If I had money and could do anything I wanted, I have hobbies and things that I love. I would throw myself into one of those things. Motorcycles - fixing racing or ?, golfing - there are no golf ranges here that are just easily accessible and conveniently located even though there is a huge expat population who plays, or something with marine or reefing industry.


----------



## JFreeman (Mar 24, 2010)

Jynxgirl said:


> Interesting.
> 
> If I had money and could do anything I wanted, I have hobbies and things that I love. I would throw myself into one of those things. Motorcycles - fixing racing or ?, golfing - there are no golf ranges here that are just easily accessible and conveniently located even though there is a huge expat population who plays, or something with marine or reefing industry.



lol im not raking in that type of money . im talking £25k/ year (roughly $40k usd) after tax and my mortgage payments are made. hardly donald trump like figures, hence my need to have 2nd job

do you know or are you friends with any recruiters your way jynx? i need to line up a few contacts before i hit the ground and youve been more helpful than anyone so far!


----------



## JFreeman (Mar 24, 2010)

Andy Capp said:


> How very astute you are Ms Jynx.



listen andy, im not trying to threaten your masculinity


----------



## Jynxgirl (Nov 27, 2009)

Ah... James isnt big ballin, just little ballin. Gotcha. 

I unfortunatly do not have much for contacts here. Do you have proven management experience in a field? I dont think coming to Dubai to find a new career path works quite well here. Seems that is most wanted is expertise in a career field to manage the 'workers' that they hire for next to nothing. You dont want to be one of those 'workers' is what I see. You need a proven track record to get a good job.


----------



## JFreeman (Mar 24, 2010)

Jynxgirl said:


> Ah... James isnt big ballin, just little ballin. Gotcha.
> 
> I unfortunatly do not have much for contacts here. Do you have proven management experience in a field? I dont think coming to Dubai to find a new career path works quite well here.

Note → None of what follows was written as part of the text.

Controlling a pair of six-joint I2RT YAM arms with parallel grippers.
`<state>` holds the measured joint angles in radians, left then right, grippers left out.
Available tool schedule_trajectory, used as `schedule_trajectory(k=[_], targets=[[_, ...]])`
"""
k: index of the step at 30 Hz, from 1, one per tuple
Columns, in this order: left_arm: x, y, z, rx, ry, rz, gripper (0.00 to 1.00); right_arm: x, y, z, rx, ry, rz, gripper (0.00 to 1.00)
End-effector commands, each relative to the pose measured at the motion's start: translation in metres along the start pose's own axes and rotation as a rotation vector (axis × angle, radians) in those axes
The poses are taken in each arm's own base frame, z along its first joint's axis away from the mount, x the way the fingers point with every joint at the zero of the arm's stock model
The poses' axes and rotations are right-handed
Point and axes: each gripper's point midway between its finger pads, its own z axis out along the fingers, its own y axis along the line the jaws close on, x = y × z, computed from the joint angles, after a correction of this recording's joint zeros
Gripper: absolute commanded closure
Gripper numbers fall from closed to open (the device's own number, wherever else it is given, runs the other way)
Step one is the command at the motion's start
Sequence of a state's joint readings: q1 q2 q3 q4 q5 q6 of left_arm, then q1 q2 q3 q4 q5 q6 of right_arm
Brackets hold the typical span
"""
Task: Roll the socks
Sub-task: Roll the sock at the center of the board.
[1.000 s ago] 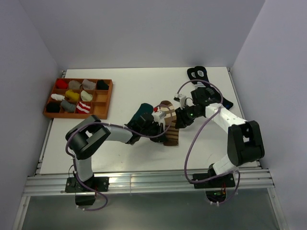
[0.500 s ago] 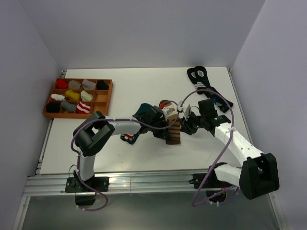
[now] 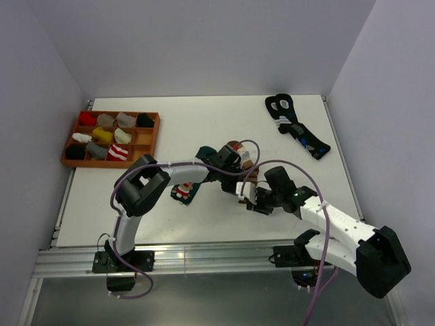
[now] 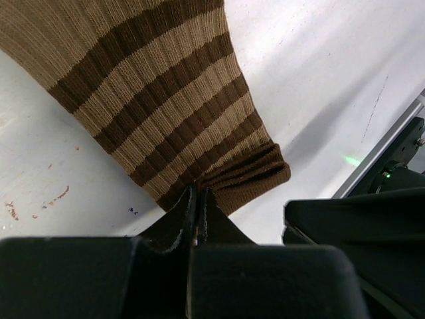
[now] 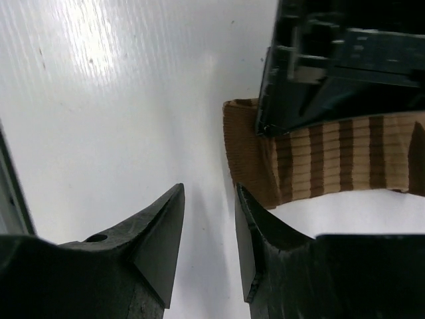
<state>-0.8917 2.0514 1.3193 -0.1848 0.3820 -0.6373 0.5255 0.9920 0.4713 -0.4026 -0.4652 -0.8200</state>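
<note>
The brown striped sock (image 4: 153,86) lies flat on the white table (image 3: 204,122), near its middle, and the left gripper (image 4: 197,196) is clenched on the edge of its plain brown cuff. The right gripper (image 5: 209,212) hovers just beside this cuff with jaws apart and nothing between them. The left gripper's black body sits over the sock and covers part of it. One dark green sock (image 3: 183,192) lies to the left, by the left forearm, apart from the striped one. Two black socks (image 3: 297,124) lie at the far right corner, well apart. One wooden tray (image 3: 151,139) stands far left with ten rolled socks (image 3: 102,135) – as far as I can count.
</note>
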Motion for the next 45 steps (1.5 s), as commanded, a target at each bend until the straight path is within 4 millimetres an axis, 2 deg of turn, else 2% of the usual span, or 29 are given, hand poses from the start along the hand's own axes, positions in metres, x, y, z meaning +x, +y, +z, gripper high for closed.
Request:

Seems that is most wanted is expertise in a career field to manage the 'workers' that they hire for next to nothing. You dont want to be one of those 'workers' is what I see. You need a proven track record to get a good job.



trust me, if i was 'big ballin' i wouldnt be on here enquiring about mid level jobs in dubai

here's what i can do: sell cars, and up until 2 and a half years ago i worked as a portfolio manager for a major bank (also got a degree in finance)

if you were me where would you start to look for a job in dubai?


----------



## Jynxgirl (Nov 27, 2009)

I would suggest contacting the banks here then. I think it would be the best bet in your case. 

I have not bought a car, but something tells me that is not on a pay scale that you are willing to accept.


----------